Grub boothole fixes available for Mender?

In July an issue was discovered by Eclypsium with regards to Grub2 and secure boot.

See also: https://eclypsium.com/2020/07/29/theres-a-hole-in-the-boot/

At the time we ignored this issue because the proposed fixes to Grub2 were causing boot issues on several systems and it seemed a better idea to wait until these issues were resolved before trying to update the Grub2 files used by the our Menderized systems.

As far as we can tell it seems that those issues have now been resolved and we could attempt to update to a newer Grub2.

Since Mender uses its own builds of Grub2 for use with mender-convert, my question is: Is the version used by mender-convert up to date with these fixes, and if it is, can I download the newer Grub2 files that mender-convert uses for x64 somewhere so that we can create an update script to replace the old Grub2 boot files for the newer ones?

So to be clear we want to upgrade the Grub2 boot files (executables?) with the ones that fix the secure boot issues, on our Menderized systems without having to go through the entire mender-convert process (as that would mean having to recreate an entire bare Linux install, which would be more work than we are willing to commit to)

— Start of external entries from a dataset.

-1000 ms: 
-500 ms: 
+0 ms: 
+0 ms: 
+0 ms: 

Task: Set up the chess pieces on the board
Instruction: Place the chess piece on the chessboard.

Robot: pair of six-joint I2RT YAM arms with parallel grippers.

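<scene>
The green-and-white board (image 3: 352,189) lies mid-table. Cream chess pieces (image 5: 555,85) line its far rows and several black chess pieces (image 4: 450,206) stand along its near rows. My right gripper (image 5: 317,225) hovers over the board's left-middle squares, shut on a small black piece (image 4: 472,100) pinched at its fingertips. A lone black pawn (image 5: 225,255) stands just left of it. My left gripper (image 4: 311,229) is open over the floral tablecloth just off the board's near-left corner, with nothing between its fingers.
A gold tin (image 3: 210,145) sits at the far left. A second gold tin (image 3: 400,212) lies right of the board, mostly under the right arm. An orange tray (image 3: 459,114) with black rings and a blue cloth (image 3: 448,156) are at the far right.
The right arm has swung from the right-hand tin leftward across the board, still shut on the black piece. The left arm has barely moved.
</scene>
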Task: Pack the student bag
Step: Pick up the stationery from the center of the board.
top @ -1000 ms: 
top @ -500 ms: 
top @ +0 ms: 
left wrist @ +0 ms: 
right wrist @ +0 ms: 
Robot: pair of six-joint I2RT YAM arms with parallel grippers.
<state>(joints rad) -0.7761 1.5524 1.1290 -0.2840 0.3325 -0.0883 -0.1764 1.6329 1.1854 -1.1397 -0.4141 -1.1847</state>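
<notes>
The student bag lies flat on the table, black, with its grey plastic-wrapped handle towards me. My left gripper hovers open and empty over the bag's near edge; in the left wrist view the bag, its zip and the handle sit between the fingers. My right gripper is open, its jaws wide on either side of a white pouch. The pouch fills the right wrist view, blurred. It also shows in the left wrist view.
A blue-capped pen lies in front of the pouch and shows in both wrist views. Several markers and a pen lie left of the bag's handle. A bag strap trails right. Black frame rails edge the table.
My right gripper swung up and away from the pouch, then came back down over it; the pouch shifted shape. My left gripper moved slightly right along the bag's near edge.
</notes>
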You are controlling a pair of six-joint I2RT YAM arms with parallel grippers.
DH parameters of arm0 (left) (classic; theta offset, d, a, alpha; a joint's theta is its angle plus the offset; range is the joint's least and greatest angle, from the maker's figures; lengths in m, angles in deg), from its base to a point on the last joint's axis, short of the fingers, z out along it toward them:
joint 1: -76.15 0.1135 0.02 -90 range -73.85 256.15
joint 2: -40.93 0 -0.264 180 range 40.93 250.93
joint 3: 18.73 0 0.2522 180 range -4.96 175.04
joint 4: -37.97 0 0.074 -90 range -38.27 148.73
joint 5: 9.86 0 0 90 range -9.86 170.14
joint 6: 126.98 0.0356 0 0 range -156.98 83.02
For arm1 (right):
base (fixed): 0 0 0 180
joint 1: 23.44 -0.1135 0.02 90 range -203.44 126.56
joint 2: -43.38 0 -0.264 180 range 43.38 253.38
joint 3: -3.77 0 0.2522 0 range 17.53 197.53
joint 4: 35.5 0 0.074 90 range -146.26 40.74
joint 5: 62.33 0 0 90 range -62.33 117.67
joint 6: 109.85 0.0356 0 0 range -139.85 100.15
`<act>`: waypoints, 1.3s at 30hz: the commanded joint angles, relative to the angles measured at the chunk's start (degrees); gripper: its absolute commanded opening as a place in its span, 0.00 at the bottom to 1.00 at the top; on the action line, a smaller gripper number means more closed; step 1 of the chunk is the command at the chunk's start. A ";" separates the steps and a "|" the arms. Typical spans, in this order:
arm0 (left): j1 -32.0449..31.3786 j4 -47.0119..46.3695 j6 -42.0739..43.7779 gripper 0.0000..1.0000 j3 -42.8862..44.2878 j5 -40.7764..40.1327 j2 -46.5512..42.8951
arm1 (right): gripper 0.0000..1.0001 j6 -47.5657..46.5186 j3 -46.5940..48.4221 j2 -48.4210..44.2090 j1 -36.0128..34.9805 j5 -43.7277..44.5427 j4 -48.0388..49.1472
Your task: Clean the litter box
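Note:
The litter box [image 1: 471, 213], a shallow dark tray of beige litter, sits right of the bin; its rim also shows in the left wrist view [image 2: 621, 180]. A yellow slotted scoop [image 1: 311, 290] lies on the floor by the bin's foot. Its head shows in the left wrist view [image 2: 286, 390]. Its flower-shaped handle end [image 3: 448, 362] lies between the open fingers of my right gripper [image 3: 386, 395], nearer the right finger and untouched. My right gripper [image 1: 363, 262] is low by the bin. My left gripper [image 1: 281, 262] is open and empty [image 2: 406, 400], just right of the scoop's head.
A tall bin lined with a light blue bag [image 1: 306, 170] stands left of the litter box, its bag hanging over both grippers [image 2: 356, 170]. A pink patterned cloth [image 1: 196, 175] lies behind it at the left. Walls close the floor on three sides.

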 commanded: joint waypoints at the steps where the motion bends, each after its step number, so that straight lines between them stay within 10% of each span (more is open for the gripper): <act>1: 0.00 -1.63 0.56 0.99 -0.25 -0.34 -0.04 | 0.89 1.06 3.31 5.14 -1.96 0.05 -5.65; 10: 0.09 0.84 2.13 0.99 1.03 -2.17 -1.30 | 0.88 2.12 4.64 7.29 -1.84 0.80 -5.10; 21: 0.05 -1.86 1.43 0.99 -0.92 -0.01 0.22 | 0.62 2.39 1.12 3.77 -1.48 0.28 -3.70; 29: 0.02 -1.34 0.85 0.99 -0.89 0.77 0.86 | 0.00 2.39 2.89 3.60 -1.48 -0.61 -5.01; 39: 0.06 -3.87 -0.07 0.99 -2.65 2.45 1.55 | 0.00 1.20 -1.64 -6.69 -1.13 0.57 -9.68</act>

I do not actually think that this is up to date. The latest built binary we have is stored here,

https://mender.s3.amazonaws.com/mender-convert/grub-efi/2.04/x86-64/grub-efi-bootx64.efi

This was uploaded in April 2020. I also took note that mender-convert does not even use this one and is using an even older version.

We use the Yocto Project to build these binaries, and it seems that a fix for the mentioned security issue was added in October 2020.

http://cgit.openembedded.org/openembedded-core/commit/meta/recipes-bsp/grub/grub2.inc?id=ec6a2258ca27d5709df4fe18d94841332395bcb2&h=dunfell

I am not sure what our process has been in the past to update these, @kacf or @lluiscampos probably know more. But it seems that they are due an update.

We have usually updated when Yocto updates. However, I think they only update to stable versions, and the Grub folks still have not released anything past 2.04, which is almost a year and a half old by now.

For now, I created MEN-4198 so we can update to a reasonable SHA at least. Thanks for the heads up on this.